> **Required action**
Copy every line of the data that includes the string "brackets".

> **Recorded information**
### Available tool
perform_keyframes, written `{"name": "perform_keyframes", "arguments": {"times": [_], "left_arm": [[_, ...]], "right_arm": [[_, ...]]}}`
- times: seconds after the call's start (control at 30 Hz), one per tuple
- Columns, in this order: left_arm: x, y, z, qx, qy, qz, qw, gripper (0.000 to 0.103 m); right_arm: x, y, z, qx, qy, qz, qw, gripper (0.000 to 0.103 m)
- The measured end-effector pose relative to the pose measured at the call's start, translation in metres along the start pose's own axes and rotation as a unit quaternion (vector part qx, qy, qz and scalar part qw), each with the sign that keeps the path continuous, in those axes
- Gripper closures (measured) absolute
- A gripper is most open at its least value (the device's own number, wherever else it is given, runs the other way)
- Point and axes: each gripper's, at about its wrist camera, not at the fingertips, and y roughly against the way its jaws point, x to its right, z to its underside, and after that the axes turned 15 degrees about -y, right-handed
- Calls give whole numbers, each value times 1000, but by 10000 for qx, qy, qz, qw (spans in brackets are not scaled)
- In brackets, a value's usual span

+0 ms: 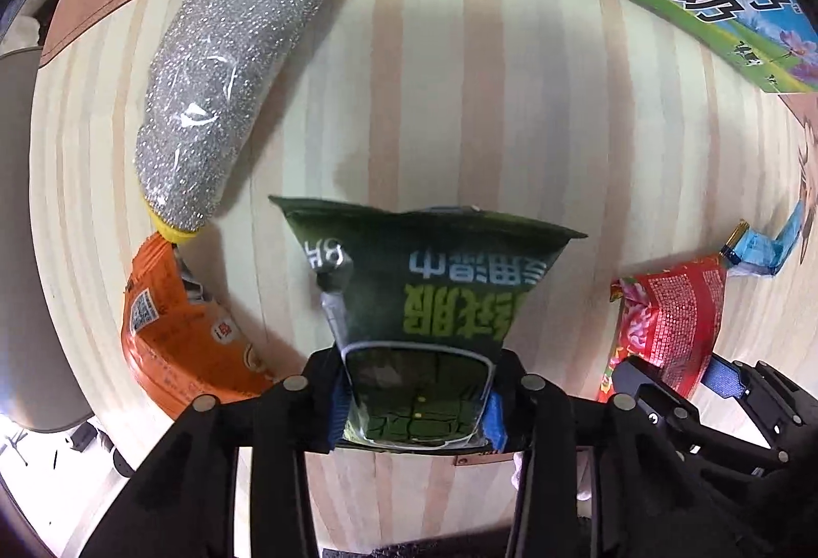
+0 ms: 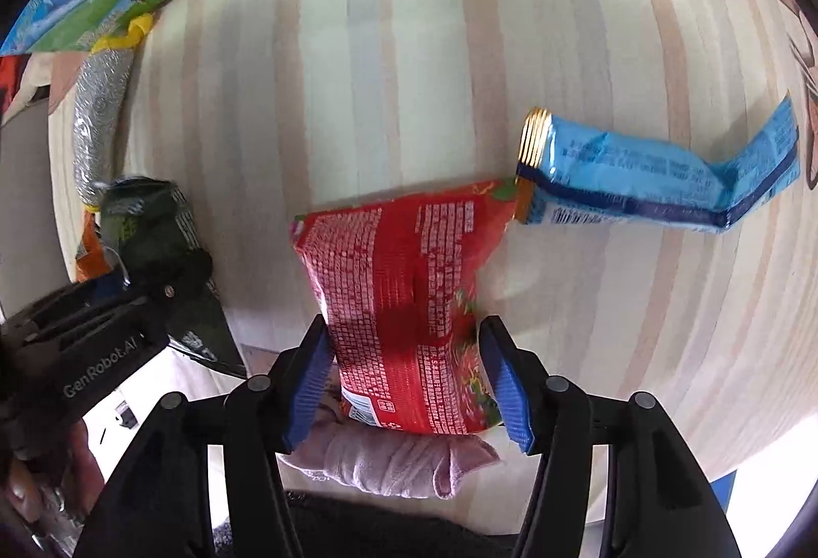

> **Problem solution**
- Calls give whole numbers, each value times 1000, but by 10000 for qx, qy, qz, qw (spans in brackets are not scaled)
- In brackets, a value's usual span

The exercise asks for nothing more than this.